> **Exercise directions**
Copy the listing that follows exactly. Its pictures do not belong in the copy.

> **Information provided**
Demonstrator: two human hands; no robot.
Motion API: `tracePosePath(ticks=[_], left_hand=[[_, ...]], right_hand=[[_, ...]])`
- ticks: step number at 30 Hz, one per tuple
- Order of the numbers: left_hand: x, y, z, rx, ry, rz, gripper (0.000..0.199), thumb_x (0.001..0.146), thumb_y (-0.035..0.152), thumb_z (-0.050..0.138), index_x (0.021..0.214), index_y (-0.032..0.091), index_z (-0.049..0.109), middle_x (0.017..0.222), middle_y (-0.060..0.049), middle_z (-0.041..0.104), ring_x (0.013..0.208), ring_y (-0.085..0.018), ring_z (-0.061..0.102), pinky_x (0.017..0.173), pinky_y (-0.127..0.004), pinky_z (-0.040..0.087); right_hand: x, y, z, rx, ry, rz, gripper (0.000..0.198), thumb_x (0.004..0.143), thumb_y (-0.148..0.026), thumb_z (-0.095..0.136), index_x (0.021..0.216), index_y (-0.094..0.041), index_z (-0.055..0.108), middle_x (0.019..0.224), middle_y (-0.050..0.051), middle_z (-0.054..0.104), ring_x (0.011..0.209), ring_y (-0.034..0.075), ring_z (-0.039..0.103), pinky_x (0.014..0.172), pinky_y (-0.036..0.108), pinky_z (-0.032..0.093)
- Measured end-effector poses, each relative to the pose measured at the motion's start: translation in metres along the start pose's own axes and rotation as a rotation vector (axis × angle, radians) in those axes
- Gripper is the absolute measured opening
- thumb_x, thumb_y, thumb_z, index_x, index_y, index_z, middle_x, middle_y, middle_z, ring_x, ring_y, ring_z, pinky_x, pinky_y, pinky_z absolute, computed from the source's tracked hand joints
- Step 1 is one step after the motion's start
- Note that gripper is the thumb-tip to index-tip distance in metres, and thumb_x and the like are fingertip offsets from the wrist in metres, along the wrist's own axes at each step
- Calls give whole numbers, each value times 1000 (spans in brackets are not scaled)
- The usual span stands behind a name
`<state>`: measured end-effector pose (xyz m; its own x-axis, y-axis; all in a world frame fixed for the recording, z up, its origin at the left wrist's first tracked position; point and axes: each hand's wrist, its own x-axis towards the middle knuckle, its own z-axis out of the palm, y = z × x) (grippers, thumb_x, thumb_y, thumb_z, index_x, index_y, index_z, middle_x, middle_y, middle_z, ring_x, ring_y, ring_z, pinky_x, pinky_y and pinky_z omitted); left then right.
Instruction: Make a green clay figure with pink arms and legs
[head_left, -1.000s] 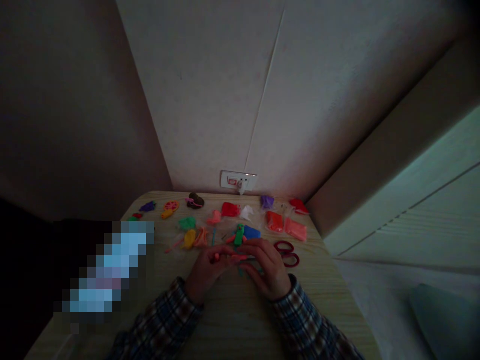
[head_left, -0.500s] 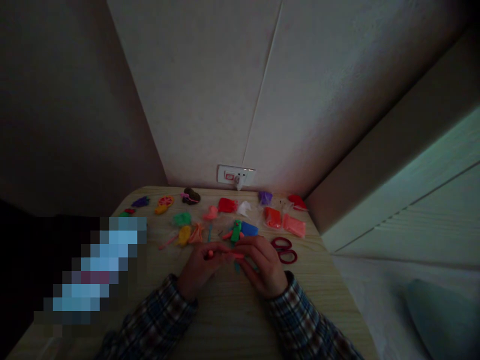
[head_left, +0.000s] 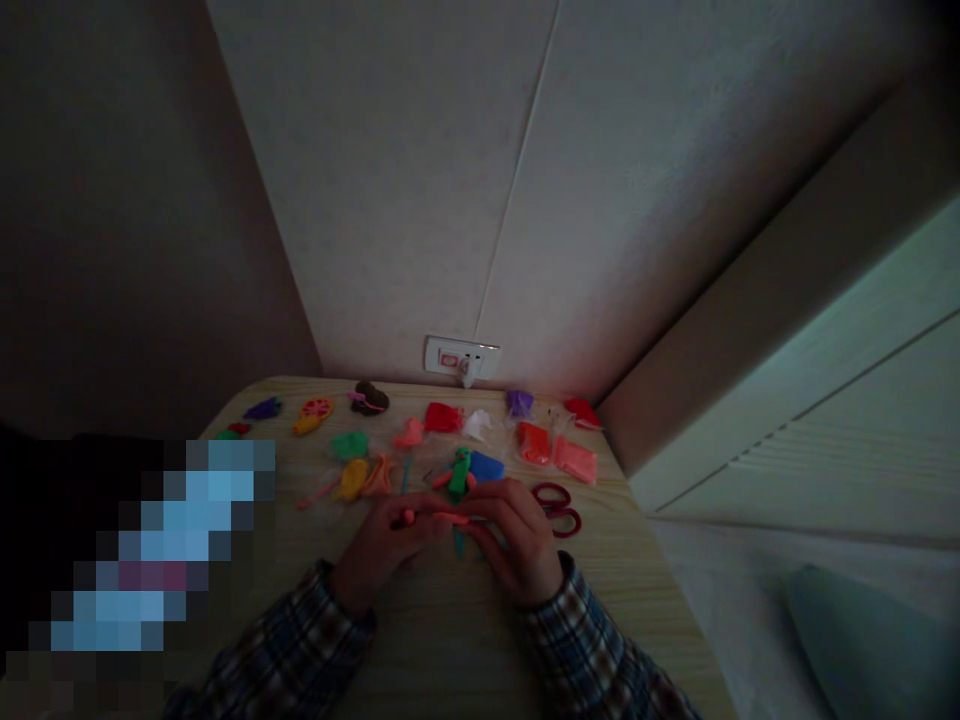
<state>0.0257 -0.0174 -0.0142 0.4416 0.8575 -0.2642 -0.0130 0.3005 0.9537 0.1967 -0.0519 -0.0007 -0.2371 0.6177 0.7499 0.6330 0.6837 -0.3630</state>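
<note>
My left hand [head_left: 382, 550] is closed, with a rounded pink clay end [head_left: 407, 517] showing between its thumb and curled fingers. My right hand [head_left: 521, 540] pinches the other side of a thin pink clay strip [head_left: 451, 518], which stretches between both sets of fingertips. Just beyond the fingers is a small green clay figure [head_left: 459, 475] with pink arms. A blue clay block [head_left: 487, 467] touches or lies close behind it. Red-handled scissors [head_left: 559, 508] rest to the right of my right hand, their blades hidden by it. Below the strip, a light-blue stick [head_left: 460, 543] is partly covered.
Several clay packets, among them red [head_left: 444, 417], orange [head_left: 533, 442] and pink [head_left: 575, 459], lie on the wooden table [head_left: 450, 640]. Yellow clay [head_left: 352, 480] and green clay [head_left: 349, 444] sit to the left. A wall socket [head_left: 461, 358] holds a plug behind the table.
The whole view has shifted slightly, so the table and its objects appear a bit farther left and lower. More of the pink strip shows between my fingertips. Both hands keep their grip.
</note>
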Motion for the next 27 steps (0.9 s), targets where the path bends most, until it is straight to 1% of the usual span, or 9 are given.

> **Final answer**
Demonstrator: two human hands; no robot.
Motion API: `tracePosePath(ticks=[_], left_hand=[[_, ...]], right_hand=[[_, ...]])`
- ticks: step number at 30 Hz, one per tuple
- Order of the numbers: left_hand: x, y, z, rx, ry, rz, gripper (0.000..0.199), thumb_x (0.001..0.146), thumb_y (-0.035..0.152), thumb_z (-0.050..0.138), index_x (0.021..0.214), index_y (-0.032..0.091), index_z (-0.049..0.109), middle_x (0.017..0.222), middle_y (-0.060..0.049), middle_z (-0.041..0.104), ring_x (0.013..0.208), ring_y (-0.085..0.018), ring_z (-0.061..0.102), pinky_x (0.017..0.173), pinky_y (-0.127..0.004), pinky_z (-0.040..0.087); right_hand: x, y, z, rx, ry, rz, gripper (0.000..0.198), thumb_x (0.004..0.143), thumb_y (-0.148..0.026), thumb_z (-0.095..0.136), index_x (0.021..0.216), index_y (-0.094..0.041), index_z (-0.055..0.108), middle_x (0.019..0.224), middle_y (-0.050..0.051), middle_z (-0.054..0.104), ring_x (0.011..0.209), ring_y (-0.034..0.075), ring_z (-0.039..0.103), pinky_x (0.014..0.172), pinky_y (-0.036..0.108), pinky_z (-0.032..0.093)
- Measured end-effector poses, each relative to the pose measured at the motion's start: translation in metres along the start pose's own axes and rotation as a rotation vector (axis × angle, radians) in those axes
- Gripper is the absolute measured opening
- thumb_x, thumb_y, thumb_z, index_x, index_y, index_z, middle_x, middle_y, middle_z, ring_x, ring_y, ring_z, pinky_x, pinky_y, pinky_z absolute, computed from the source's tracked hand joints
- Step 1 is one step after the motion's start
- Note that gripper is the thumb-tip to index-tip distance in metres, and thumb_x and the like are fingertip offsets from the wrist in metres, along the wrist's own axes at each step
- Calls give whole numbers, each value times 1000 (spans in brackets are not scaled)
- The usual span stands behind a name
`<state>`: measured end-effector pose (xyz m; its own x-axis, y-axis; all in a world frame fixed for the recording, z up, its origin at the left wrist's first tracked position; point and axes: each hand's wrist, its own x-axis towards the middle knuckle, its own z-axis out of the palm, y = z × x) (grippers, thumb_x, thumb_y, thumb_z, index_x, index_y, index_z, middle_x, middle_y, middle_z, ring_x, ring_y, ring_z, pinky_x, pinky_y and pinky_z omitted); left then right.
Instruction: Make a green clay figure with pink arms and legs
[head_left, -1.000s] 
[head_left, -0.500s] 
[head_left, +0.000s] 
<state>0.0257 -0.0174 -0.0142 0.4416 0.8575 -0.2642 -0.0130 0.3005 0.9537 0.1967 -0.0519 -0.0007 -0.2371 0.6177 0.7499 0.6330 0.6837 -0.3630</state>
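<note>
My left hand [head_left: 382, 550] is closed, with a rounded pink clay end [head_left: 407, 517] showing between its thumb and curled fingers. My right hand [head_left: 521, 540] pinches the other side of a thin pink clay strip [head_left: 451, 518], which stretches between both sets of fingertips. Just beyond the fingers is a small green clay figure [head_left: 459, 475] with pink arms. A blue clay block [head_left: 487, 467] touches or lies close behind it. Red-handled scissors [head_left: 559, 508] rest to the right of my right hand, their blades hidden by it. Below the strip, a light-blue stick [head_left: 460, 543] is partly covered.
Several clay packets, among them red [head_left: 444, 417], orange [head_left: 533, 442] and pink [head_left: 575, 459], lie on the wooden table [head_left: 450, 640]. Yellow clay [head_left: 352, 480] and green clay [head_left: 349, 444] sit to the left. A wall socket [head_left: 461, 358] holds a plug behind the table.
The whole view has shifted slightly, so the table and its objects appear a bit farther left and lower. More of the pink strip shows between my fingertips. Both hands keep their grip.
</note>
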Motion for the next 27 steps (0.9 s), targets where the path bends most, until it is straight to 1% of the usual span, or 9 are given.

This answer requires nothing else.